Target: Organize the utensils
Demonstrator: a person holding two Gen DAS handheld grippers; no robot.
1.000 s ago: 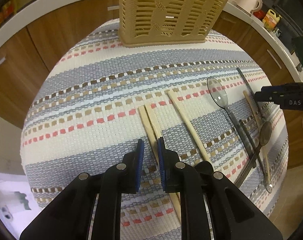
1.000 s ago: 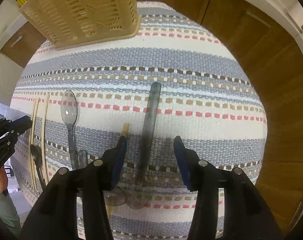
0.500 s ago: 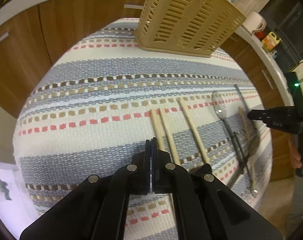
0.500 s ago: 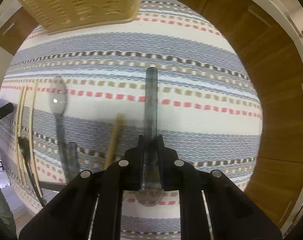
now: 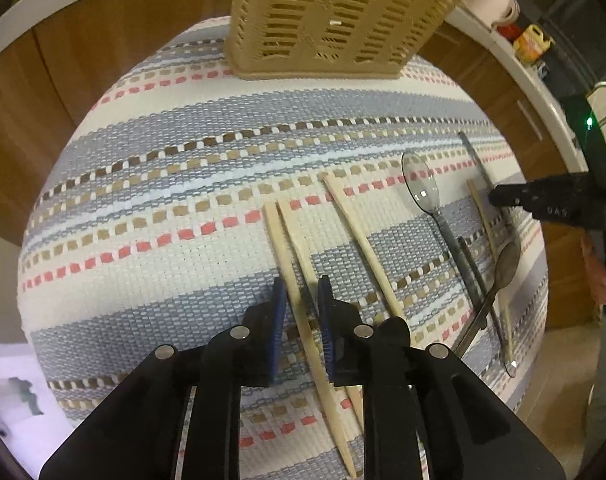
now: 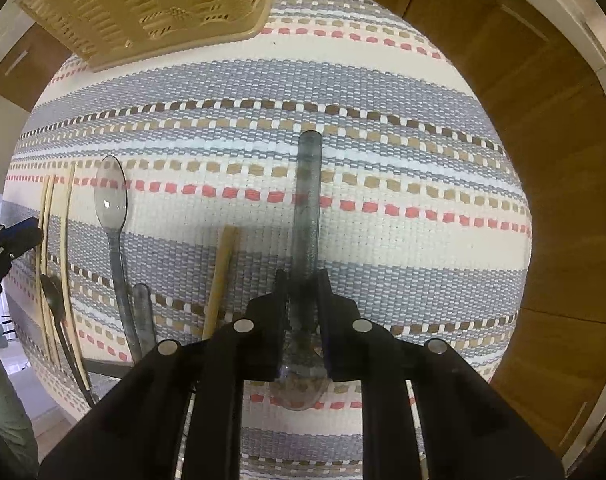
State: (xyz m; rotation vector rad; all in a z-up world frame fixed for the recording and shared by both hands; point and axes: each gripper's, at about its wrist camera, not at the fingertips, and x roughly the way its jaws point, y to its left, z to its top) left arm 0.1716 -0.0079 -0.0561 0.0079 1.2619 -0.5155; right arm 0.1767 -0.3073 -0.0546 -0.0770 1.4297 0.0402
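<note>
Left gripper (image 5: 301, 312): jaws opening, a chopstick (image 5: 303, 304) lying between them on the surface (image 5: 143, 184). Only the right view shows the right gripper (image 6: 301, 308) clamping a grey spoon (image 6: 307, 208) near the basket (image 6: 143, 4).

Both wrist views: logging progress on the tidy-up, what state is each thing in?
Left gripper, jaws opening, chopstick between them.
Right gripper, jaws opening, pads against grey spoon handle.
Basket, upright on striped mat.
Clear spoon, lying flat, untouched.
Separate chopstick, lying flat.
</note>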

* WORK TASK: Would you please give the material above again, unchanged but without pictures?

* RESPONSE:
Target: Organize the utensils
Demonstrator: a person holding two Gen DAS handheld grippers; no robot.
1.000 s ago: 
1.000 s ago: 
0.500 s ago: 
0.500 s ago: 
now: 
now: 
State: (xyz m; rotation vector rad; all in a z-up world frame fixed for the recording and shared by both hands; point and axes: each gripper's, at about its wrist camera, not at the fingertips, and x roughly the way its jaws point, y to its left, z to its top) left arm 0.1716 -0.0079 -0.0561 0.0079 1.2619 -0.5155; right arm 0.1767 -0.3073 -0.0546 -0.0770 1.4297 0.0402
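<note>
Left gripper (image 5: 301, 312): jaws opening, a chopstick (image 5: 303, 304) lying between them on the surface (image 5: 143, 184). Only the right view shows the right gripper (image 6: 301, 308) clamping a grey spoon (image 6: 307, 208) near the basket (image 6: 143, 4).

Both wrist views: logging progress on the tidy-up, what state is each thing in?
Left gripper, jaws opening, chopstick between them.
Right gripper, jaws opening, pads against grey spoon handle.
Basket, upright on striped mat.
Clear spoon, lying flat, untouched.
Separate chopstick, lying flat.
</note>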

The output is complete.